GP is a technique for automatic programming (AP) centered on the problem of machine learning. The idea is to automatically build computer programs to produce some machine intelligence by approximately solving challenging computational tasks. In this way, our research touches on several areas: automatic programming, machine learning, computer vision, artificial intelligence, and evolutionary computation.

Exploring the opportunities and limitations of current genetic programming and related research areas help in understanding the reasons behind past failures and future success. Hence, we propose to review the subject since it has roots in several myths and open issues around automatic programming, genetic programming, and mainstream research on computer vision and deep learning (DL).

2 Myths and Prospects of Genetic Programming

Scientists and Engineers understand automatic programming as computer programming where machines generate code under certain specifications. Translators could be considered automatic programs mapping high-level language to lower-level language, i.e., compilers. Automatic programming includes applying standard libraries into what is known as generative programming, so the programmer does not need to re-implement or even know how some piece of code works. Also, the idea of creating source code based on templates or models based on a visually graphic interface where the programmer is instead a designer who, through drag and drop functions, defines how the app works without ever typing any lines of code. In 1988, Rich and Waters identified some myths and realities about automatic programming, which are still relevant today [23]. Next, we present a list of the relevant points helpful to our exposition:

  1. (a)

    The myth implies that automatic programming does not need domain knowledge.

  2. (b)

    The myth is that general purpose and fully automatic programming are possible.

  3. (c)

    The myth indicates that there will be no more programming.

We could extrapolate these three myths into ML, CV, and EC to give a snapshot of their actuality (Table 1). Regarding ML, the myths of unnecessary domain knowledge, general purpose, and fully automatic programming are at the methodology’s core, while the third myth is not a pursued property. For CV, none of the myths apply since this discipline centers on the study of vision to recreate visual perception on a problem-by-problem basis. In the case of EC, we found the same situation concerning ML. Nevertheless, genetic programming as an approach aiming at AP, we consider that all myths apply in general.

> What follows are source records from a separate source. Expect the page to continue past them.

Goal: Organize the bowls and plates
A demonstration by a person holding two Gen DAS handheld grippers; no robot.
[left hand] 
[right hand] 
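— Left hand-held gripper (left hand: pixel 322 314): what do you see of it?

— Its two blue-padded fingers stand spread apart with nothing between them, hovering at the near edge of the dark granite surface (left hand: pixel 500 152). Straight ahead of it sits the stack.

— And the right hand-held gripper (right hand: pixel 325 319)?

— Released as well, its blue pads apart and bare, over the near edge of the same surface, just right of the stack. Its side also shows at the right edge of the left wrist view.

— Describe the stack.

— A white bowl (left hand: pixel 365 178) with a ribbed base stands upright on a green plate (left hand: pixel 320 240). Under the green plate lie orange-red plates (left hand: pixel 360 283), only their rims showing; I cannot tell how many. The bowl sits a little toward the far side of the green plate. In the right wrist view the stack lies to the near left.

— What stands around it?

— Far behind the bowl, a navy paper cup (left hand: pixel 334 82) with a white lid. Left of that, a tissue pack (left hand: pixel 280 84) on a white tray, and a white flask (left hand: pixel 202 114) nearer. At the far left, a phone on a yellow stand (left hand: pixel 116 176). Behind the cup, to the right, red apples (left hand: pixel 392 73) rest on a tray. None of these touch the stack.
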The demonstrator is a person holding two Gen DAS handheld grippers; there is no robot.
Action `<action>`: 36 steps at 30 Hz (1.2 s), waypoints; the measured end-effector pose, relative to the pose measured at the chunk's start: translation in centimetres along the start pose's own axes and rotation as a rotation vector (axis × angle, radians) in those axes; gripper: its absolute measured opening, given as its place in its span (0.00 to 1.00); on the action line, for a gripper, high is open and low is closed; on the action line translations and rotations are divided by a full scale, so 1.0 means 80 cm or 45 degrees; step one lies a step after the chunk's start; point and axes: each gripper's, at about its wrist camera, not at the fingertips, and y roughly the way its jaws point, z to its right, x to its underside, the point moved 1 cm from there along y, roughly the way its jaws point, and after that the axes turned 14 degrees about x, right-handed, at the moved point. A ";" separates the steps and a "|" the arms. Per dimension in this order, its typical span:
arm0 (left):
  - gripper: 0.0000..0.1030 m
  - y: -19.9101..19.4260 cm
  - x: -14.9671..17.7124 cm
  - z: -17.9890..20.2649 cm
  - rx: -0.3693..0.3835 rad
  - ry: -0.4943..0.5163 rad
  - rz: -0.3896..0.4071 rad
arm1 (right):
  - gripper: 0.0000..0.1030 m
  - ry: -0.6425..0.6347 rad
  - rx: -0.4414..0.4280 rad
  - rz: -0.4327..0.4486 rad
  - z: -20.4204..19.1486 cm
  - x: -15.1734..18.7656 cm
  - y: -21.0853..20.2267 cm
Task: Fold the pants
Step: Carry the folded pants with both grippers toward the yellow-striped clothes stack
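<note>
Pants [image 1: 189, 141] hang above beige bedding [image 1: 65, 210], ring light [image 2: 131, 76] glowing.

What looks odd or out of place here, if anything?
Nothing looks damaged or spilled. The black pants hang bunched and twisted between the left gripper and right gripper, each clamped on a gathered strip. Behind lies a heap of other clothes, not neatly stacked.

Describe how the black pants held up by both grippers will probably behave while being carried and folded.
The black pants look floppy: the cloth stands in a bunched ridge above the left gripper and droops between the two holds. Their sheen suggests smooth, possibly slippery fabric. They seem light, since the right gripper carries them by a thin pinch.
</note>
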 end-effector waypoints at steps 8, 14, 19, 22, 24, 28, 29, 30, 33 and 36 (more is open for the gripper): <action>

Table 1 Assessment of myths on automatic programming in other research areas

GP is a research paradigm driven by the idea “tell the machine what to do, not how to do it”, as explained by Koza [12] while paraphrasing the words of Samuel [27]. The methodology centers on the goal of accomplishing program induction as the process for building complete working programs. Nevertheless, the solutions miss the property of scalability. A pervasive myth anchored on the idea that if we want to achieve complete automatic programming, GP requires only general principles and no human assistance in such a way of being domain independent. Paradigmatically, the kind of solutions is usually narrow and specific [13]. Indeed, Koza predicted in 2010 that GP would enhance due to Moore’s law or the increased availability of computer power—a situation that did not arrive. This chapter presents the idea that to manage an ever-increasing problem; we need a way to enrich the problem representation paired with a scheme that processes inferential knowledge. O’Neill and Spector equate the challenge of achieving automatic programming with reaching a complete solution to the AI problem [22]. We propose a novel visual Turing test as an instance of an unsolved problem that can drive us in the long term to study the scheme introduced in this chapter.

We believe that many authors recognize the issues and implications of following the myths and hide part of their approach since this will be problematic at the moment of submitting their work for peer review or simply because they are so involved with the paradigm that they do not stop to report the other methods used in the investigation. Also, many people working on GP study the methodology as part of ML without looking into AP, while the opposite is rare. We believe that GP encompasses both research areas and considers it when developing solutions to CV problems. Indeed, it is unrealistic to expect that GP alone will be sufficient to achieve automatic programming, and researchers usually incorporate other methods without correctly reporting them in the manuscripts. We do not claim that the scheme reported here is novel and left other researchers the opportunity to clarify how they approached their work according to the ideas presented in this chapter. Nevertheless, the innovative representation follows mainstream cognitive science combined with GP to create adaptatively complex models of visual streams to approach salient object detection and image classification problems. Also, our contribution roots in the scheme application to architectural representations and how to increase solutions complexity through the hierarchical combination of architectures.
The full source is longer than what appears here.